The applicable criteria for these reactivity and power distribution design requirements are 10 CFR 50, Appendix A, GDC 10, "Reactor Design," GDC 26, "Reactivity Control System Redundancy and Protection," GDC 28, "Reactivity Limits" (Ref. 1), and 10 CFR 50.46, "Acceptance Criteria for Emergency Core Cooling Systems for Light Water Nuclear Power Reactors" (Ref. 2). Limits on control rod insertion have been established, and all rod positions are monitored and controlled during power operation to ensure that the power distribution and reactivity limits defined by the design power peaking and SDM limits are preserved.
The rod cluster control assemblies (RCCAs) are divided among control banks and shutdown banks. Each bank may be further subdivided into two groups to provide for precise reactivity control. A group consists of two or more RCCAs that are electrically paralleled to step simultaneously. A bank of RCCAs consists of two groups that are moved in a staggered fashion, but always within one step of each other. The plant has four control banks and five shutdown banks. See LCO 3.1.4, "Rod Group Alignment Limits," for control and shutdown rod OPERABILITY and alignment requirements, and LCO 3.1.7, "Rod Position Indication," for position indication requirements.
The control bank insertion limits are specified in the COLR. The control banks are required to be at or above the insertion limit lines.
The control banks are moved in an overlap pattern. When control bank A reaches a predetermined height in the core, control bank B begins to move out with control bank A. Control bank A stops at the position of maximum withdrawal, and control bank B continues to move out. When control bank B reaches a predetermined height, control bank C begins to move out with control bank B. This sequence continues until control banks A, B, and C are at the fully withdrawn position, and control bank D is approximately halfway withdrawn. The insertion sequence is the opposite of the withdrawal sequence.
The fully withdrawn position is defined in the COLR.
Control Bank Insertion Limits B 3.1.6 BASES McGuire Units 1 and 2 B 3.1.6-2 Revision No. 115 BACKGROUND (continued)
The control banks are used for precise reactivity control of the reactor.
The positions of the control banks are normally controlled automatically by the Rod Control System, but can also be manually controlled. They are capable of adding reactivity very quickly (compared to borating or diluting).
The power density at any point in the core must be limited, so that the fuel design criteria are maintained.

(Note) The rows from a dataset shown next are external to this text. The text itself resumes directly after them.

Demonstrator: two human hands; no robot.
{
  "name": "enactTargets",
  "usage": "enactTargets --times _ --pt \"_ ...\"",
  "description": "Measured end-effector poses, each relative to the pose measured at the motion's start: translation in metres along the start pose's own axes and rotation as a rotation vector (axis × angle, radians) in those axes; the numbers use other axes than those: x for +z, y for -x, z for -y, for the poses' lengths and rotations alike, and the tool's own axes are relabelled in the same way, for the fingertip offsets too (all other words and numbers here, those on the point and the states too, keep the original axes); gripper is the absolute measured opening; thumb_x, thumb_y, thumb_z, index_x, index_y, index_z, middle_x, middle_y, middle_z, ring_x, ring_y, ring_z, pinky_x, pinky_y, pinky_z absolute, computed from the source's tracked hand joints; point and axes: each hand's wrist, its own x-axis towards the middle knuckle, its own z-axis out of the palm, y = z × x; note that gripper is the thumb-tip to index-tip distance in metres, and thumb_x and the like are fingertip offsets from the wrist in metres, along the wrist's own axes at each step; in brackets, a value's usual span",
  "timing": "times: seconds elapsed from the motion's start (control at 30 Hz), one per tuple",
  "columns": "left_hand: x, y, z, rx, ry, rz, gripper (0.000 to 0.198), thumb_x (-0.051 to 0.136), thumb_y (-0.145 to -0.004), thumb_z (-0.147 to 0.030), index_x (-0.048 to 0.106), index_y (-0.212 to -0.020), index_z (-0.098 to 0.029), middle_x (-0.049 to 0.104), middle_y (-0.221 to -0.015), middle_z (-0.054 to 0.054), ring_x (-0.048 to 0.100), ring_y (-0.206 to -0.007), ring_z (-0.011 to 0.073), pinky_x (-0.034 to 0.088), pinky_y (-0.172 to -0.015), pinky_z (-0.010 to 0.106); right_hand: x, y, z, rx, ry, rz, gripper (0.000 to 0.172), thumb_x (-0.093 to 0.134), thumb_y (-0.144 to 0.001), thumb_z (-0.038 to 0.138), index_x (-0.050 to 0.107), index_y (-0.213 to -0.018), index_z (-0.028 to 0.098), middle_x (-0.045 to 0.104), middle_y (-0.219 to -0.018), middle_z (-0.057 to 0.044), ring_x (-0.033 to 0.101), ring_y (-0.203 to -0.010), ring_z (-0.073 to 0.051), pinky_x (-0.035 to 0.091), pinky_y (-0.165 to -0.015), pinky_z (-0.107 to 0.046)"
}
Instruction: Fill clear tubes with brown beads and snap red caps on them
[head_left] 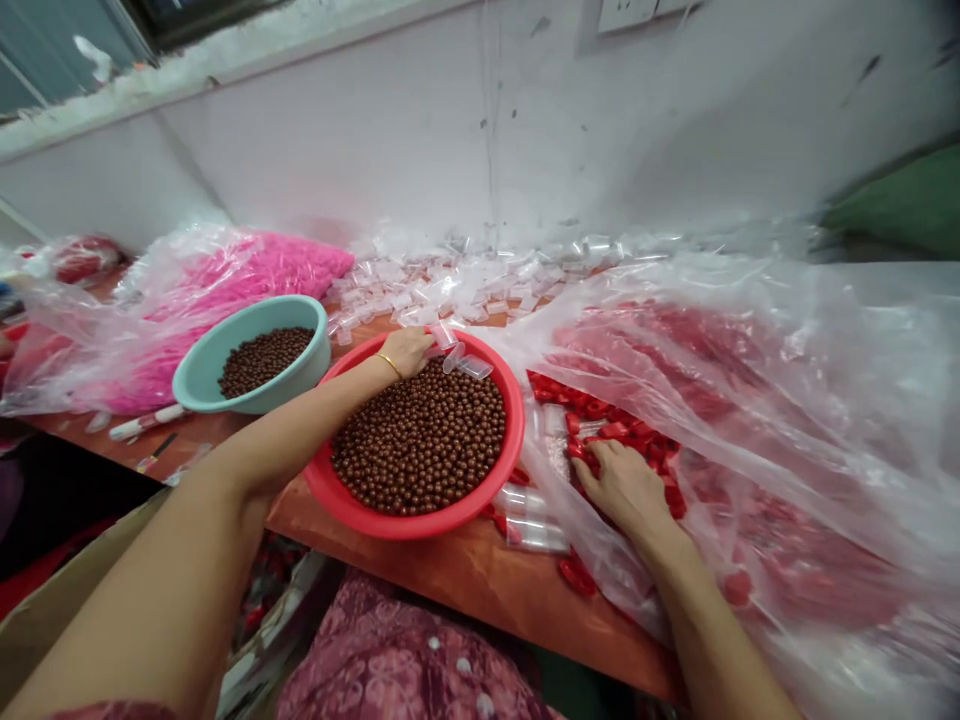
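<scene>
Item: pink pieces in a clear bag (262,265), far left on the table (465,580); best left untouched.
Item: pale green basin (206,355), part-filled with brown balls; stands behind the left forearm, so the elbow should clear its rim.
Item: left hand (407,350), over the far rim of the red basin (420,525). Grip: fingers closed on a clear tube (442,337), two more tubes lying just beyond the fingertips, whether held or resting on the balls cannot be told. A light pinch would suit thin plastic; keeping the mouths above the basin would let strays drop back.
Item: brown balls (420,430), heaped inside the red basin; a shallow dip should serve better than a deep one.
Item: red-ended clear tubes (536,535), lying right of the basin near the table edge; sleeves and bag film should be kept off them.
Item: right hand (626,480), at the opening of a large plastic bag (825,400), fingers upon red caps (551,388). Grip: cannot tell whether any cap is grasped. Separating one by fingertip, film folded back, would be tidiest.
</scene>
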Motion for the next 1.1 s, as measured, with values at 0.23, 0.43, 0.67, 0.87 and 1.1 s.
enactTargets --times 0.23,0.43,0.67,0.87,1.1 --pt "-0.006 0.062 0.028 0.213 -0.166 0.081 0.021 0.041 -0.083 -0.011 0.062 -0.088 -0.009 0.065 -0.085 0.013 0.061 -0.085 0.0203 0.045 -0.075 0.03 -0.005 -0.001 -0.002 -0.03 0.02 0.122 0.03 0.047 -0.088 0.035 0.063 -0.104 0.016 0.064 -0.111 -0.009 0.062 -0.093 -0.023 0.045 -0.074 -0.03" --pt "0.016 0.082 0.009 0.295 -0.09 0.164 0.02 0.044 -0.08 -0.007 0.064 -0.08 -0.009 0.065 -0.084 0.017 0.063 -0.082 0.0228 0.046 -0.071 0.032 -0.017 -0.007 0.006 -0.062 0.112 0.248 0.031 0.043 -0.089 0.035 0.065 -0.1 0.016 0.066 -0.107 -0.01 0.064 -0.092 -0.023 0.045 -0.063 -0.029" --pt "0.038 0.077 -0.002 0.194 0.451 0.097 0.013 0.05 -0.074 -0.009 0.061 -0.078 -0.014 0.066 -0.083 0.007 0.061 -0.083 0.0196 0.046 -0.076 0.03 -0.02 0.0 0.022 0.057 0.187 0.231 0.033 0.045 -0.084 0.035 0.066 -0.097 0.014 0.071 -0.097 -0.012 0.067 -0.085 -0.026 0.042 -0.061 -0.03" --pt "0.053 0.073 0.001 0.073 1.46 0.154 0.018 0.063 -0.063 -0.007 0.054 -0.078 -0.013 0.061 -0.075 -0.001 0.057 -0.071 0.0107 0.046 -0.071 0.025 -0.029 0.002 0.027 0.225 0.174 0.23 0.03 0.048 -0.08 0.036 0.066 -0.095 0.017 0.071 -0.095 -0.011 0.066 -0.082 -0.024 0.04 -0.059 -0.028" --pt "0.042 0.08 0.002 0.058 2.059 0.265 0.041 0.079 -0.053 -0.014 0.059 -0.088 -0.012 0.065 -0.085 0.002 0.059 -0.078 0.0107 0.048 -0.082 0.031 -0.036 0.002 0.02 0.362 -0.009 0.162 0.035 0.039 -0.085 0.03 0.059 -0.111 0.015 0.07 -0.089 -0.012 0.065 -0.077 -0.023 0.041 -0.061 -0.028"
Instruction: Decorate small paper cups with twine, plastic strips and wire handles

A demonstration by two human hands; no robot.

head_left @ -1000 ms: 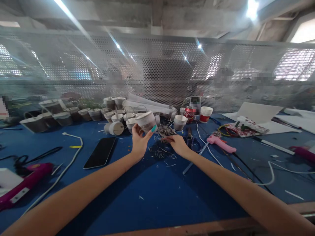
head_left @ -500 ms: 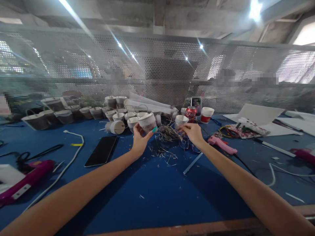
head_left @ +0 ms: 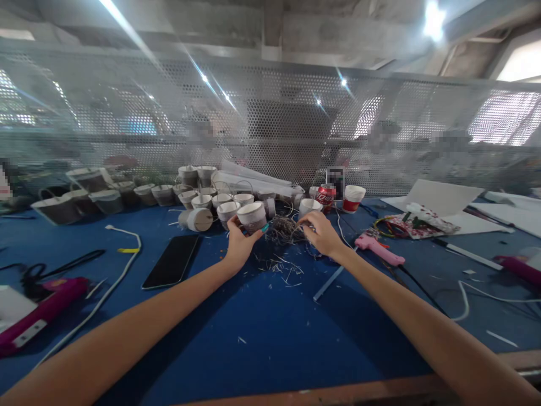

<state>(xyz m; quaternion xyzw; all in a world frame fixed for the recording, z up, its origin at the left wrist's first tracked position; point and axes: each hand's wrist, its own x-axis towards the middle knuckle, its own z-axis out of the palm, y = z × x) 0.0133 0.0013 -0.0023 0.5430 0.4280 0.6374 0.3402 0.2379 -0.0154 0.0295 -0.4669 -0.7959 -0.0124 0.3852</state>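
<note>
My left hand (head_left: 237, 243) is closed around a small white paper cup (head_left: 252, 216), held upright just above the blue table (head_left: 270, 332). Right beside the cup lies a tangle of thin grey strands (head_left: 284, 230). My right hand (head_left: 322, 234) is closed on the right side of that tangle, its fingers pinching strands. Loose bits of the same strands (head_left: 281, 266) lie scattered on the table below both hands.
Several paper cups (head_left: 211, 200) and small buckets (head_left: 91, 197) crowd the back. A black phone (head_left: 171, 262) lies left of my hands. Pink glue guns (head_left: 378, 249) (head_left: 42, 310), a red can (head_left: 325, 196), cables (head_left: 105, 287) and white sheets (head_left: 443, 197) surround them. A mesh screen (head_left: 270, 124) backs the table.
My left hand lowered the cup toward the table. My right hand went from the table up to the right side of the strand tangle and now grips it close to the cup.
</note>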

Together, LCO 3.1.4, LCO 3.1.5, "Shutdown Bank Insertion Limits," LCO 3.1.6, LCO 3.2.3, "AXIAL FLUX DIFFERENCE (AFD)," and LCO 3.2.4, "QUADRANT POWER TILT RATIO (QPTR)," provide limits on control component operation and on monitored process variables, which ensure that the core operates within the fuel design criteria.
The shutdown and control bank insertion and alignment limits, AFD, and QPTR are process variables that together characterize and control the three dimensional power distribution of the reactor core. Additionally, the control bank insertion limits control the reactivity that could be added in the event of a rod ejection accident, and the shutdown and control bank insertion limits ensure the required SDM is maintained.
Operation within the subject LCO limits will ensure that fuel cladding failures that would breach the primary fission product barrier and release fission products to the reactor coolant in the event of a loss of coolant accident (LOCA), ejected rod, or other accident requiring termination by a Reactor Trip System (RTS) trip function are no more than those predicted in and allowed by the safety analyses.
APPLICABLE The shutdown and control bank insertion limits, AFD, and QPTR LCOs SAFETY ANALYSES are required to prevent power distributions that could result in excessive fuel cladding failures in the event of a LOCA, ejected rod, or other accident requiring termination by an RTS trip function.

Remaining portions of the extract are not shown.